自称国際人とか「英語もできない奴など論外」とか思っている人達は、「日本人はチップを出さないから嫌われる」とか「チップという文化の理解なくして国際化はありえない」とかいうことを主張する。「チップはあの人達の給料だから、1ドル以下なんて失礼」などという話を聞いたこともある。
しかししかし、日本人がチップを出さないのはそういう習慣がないからだというだけのことである。逆に外国人が、日本の変わった料理を食べられなくとも、我々は別に彼らを責めたりすることはない。せいぜい「こんなにおいしいものが食べられないなんてかわいそうに」と思う程度である。だからチップに対しても、その国の人に「チップを出さない(出せない)なんてかわいそうに」と思われるのなら、それはお互い様なので仕方がない。だが、どうやらそれだけではないらしい。
本気で「チップは給料」云々の話をする人に会ったときには、正直言って驚いた。なぜ一介の旅行者である我々が、ホテルの従業員の給料体系や賃金レベルを知っていなければならないのか? なぜ契約した覚えのない奴に我々が給料を払わなければならないのか?

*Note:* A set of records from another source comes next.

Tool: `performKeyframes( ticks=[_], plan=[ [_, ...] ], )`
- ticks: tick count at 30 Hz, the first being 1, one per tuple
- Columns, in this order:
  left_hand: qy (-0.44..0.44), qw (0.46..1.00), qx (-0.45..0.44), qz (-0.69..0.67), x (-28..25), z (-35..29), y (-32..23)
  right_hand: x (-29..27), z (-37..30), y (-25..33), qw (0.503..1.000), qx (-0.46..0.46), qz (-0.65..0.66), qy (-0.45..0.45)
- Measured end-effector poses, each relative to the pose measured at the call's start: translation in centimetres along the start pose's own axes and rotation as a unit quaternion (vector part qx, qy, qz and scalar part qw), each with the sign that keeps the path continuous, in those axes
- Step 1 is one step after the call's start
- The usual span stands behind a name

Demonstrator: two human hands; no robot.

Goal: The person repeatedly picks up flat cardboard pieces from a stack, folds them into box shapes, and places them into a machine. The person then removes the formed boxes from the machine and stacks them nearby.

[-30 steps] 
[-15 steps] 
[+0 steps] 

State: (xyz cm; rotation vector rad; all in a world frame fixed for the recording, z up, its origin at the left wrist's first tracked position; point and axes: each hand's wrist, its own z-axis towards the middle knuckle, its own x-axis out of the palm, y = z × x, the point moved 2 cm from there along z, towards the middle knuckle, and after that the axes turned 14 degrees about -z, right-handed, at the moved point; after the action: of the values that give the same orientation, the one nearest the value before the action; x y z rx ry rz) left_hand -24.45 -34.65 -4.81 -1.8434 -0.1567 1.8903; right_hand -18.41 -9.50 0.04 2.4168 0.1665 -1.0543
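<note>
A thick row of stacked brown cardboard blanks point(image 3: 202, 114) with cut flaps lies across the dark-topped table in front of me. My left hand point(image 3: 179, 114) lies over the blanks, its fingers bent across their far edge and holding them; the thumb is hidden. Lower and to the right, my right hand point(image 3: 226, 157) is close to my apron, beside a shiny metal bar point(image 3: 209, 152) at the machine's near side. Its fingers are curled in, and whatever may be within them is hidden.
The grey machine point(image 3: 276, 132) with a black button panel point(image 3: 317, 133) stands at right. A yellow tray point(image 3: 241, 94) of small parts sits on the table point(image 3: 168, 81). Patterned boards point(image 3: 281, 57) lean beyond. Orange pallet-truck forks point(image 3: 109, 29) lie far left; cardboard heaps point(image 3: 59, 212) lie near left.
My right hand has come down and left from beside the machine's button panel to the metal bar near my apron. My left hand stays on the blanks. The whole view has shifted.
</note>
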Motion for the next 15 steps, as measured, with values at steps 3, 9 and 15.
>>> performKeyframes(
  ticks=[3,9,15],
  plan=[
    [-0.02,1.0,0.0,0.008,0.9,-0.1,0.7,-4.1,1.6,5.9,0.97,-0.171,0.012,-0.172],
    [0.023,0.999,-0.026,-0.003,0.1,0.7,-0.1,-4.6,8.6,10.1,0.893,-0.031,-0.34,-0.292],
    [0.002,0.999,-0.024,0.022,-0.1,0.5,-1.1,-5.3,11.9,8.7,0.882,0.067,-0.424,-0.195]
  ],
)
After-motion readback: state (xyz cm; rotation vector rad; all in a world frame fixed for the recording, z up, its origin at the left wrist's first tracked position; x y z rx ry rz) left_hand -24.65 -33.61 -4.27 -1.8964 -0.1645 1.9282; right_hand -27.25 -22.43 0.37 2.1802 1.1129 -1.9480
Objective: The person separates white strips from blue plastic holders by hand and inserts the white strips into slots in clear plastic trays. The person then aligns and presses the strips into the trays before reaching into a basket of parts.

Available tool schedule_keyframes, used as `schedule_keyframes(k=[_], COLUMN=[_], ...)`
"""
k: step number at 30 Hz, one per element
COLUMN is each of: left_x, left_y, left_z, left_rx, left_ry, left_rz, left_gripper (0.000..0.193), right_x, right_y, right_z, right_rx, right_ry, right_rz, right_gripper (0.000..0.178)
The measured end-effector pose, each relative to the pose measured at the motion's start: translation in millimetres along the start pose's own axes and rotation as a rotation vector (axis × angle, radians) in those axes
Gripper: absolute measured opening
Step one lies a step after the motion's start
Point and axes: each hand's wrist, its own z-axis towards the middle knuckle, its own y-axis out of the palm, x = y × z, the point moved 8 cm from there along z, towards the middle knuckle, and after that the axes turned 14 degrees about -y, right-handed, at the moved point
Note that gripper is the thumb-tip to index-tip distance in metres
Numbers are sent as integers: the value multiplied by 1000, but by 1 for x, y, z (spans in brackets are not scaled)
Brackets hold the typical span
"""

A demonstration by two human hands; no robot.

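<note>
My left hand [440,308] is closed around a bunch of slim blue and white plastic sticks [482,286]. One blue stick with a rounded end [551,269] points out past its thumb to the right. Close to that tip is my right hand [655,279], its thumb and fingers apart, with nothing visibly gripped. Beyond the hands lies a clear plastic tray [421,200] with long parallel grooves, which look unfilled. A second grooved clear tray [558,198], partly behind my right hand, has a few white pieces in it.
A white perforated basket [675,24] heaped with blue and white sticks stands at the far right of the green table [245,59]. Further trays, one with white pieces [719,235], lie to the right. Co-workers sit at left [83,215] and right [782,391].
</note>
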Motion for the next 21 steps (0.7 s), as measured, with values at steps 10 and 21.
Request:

だいたいチップなどというのは、金持ちが貧乏人に施しを与えることと同じだと思うが、どうか。ボーイなり給仕なりがサービスをしてくれるとは言え、誰も頼んでいないサービスを勝手にしているだけなのである。それに対していくら出せばいいのかはチップを払う側の裁量に任されている。特に金額も告げずに勝手にサービスをして報酬を得ようというのは、金持ちのご機嫌をとってそのおこぼれにあずかろうとしているようにしか思えない。
もちろん私はそれを悪いことだと言っているのではない。気前のいい金持ちからはどんどんチップを頂くべきだと思う。しかし、金持ちでない者からもそれと同程度の金額をもらって当然と考えるのはちょっと違うのではないか?
そもそもチップを出す習慣のある人種とは、仕事をしていても毎年1か月の夏休みを平気で取れるような人達なのである。物価は安いのに、年収は我々よりも多い人達のことである。そんな彼ら金持ちの習慣を我々が真似するというのは、それこそ文化をきちんと理解していない証拠だろう。
とある大道芸人はハワイで芸を披露したとき、日本人は金を出さないと言っていた。それはそうだろう。日本では大道芸を楽しんで見て、それに対して金を払うという習慣がない。だから見た人もなかなか金を払わない。
これは至極同然のことだと思う。また、駅で配られているティッシュペーパーに代金を払う人もいない。
ここからも分かるように、向こうが勝手にやったサービスに対しては日本人は金を出さないのが普通である。それなのにチップに関しては出してしまうという主体性のなさが問題である。いや、本当に問題なのは「チップをケチるのは同じ日本人として恥ずかしい」などと平気な顔で言う、欧米かぶれの日本人である。
買い物や食事をしたとき我々は金を払う。この場合、その品物や食事がいくらであるか明確に示されていて、こちらはそれに納得した上で注文するので問題はない。しかしチップというものは店の人からの説明もなければ、こちらの同意もない。だったら払う必要はないのではないか。日本のレストランのようにサービス料込みの金額を明示しているのであれば、それに同意して金を払うことには私もやぶさかでない。
ここではチップの話を進めてきたが、もう少し一般化してみると「外国の隠しルールに従う必要はあるのだろうか?」ということになる。例えば「外国人は毎朝5時に起きてラジオ体操をしなければならない」という隠しルールを持った国があるとする。あなたは旅行でその国へ行ったとき、きちんとこのルールを守るだろうか? 自主的に起きてラジオ体操を始めるだろうか? 自分以外の誰も体操している姿を見かけないというのに?
実は隠しルールは隠し警察が見張っているのかもしれない。いつまで経っても改善の兆しの見えないような悪質な旅行者は、隠し法律に基いて処分されてしまうのだろうか? あるいは、あまりチップなど払わない私は既に外国で隠し逮捕、隠し起訴されていて、隠し前科があるのかもしれない。
となると、隠し懲役は私の知らないところで行なわれている(いた)のか。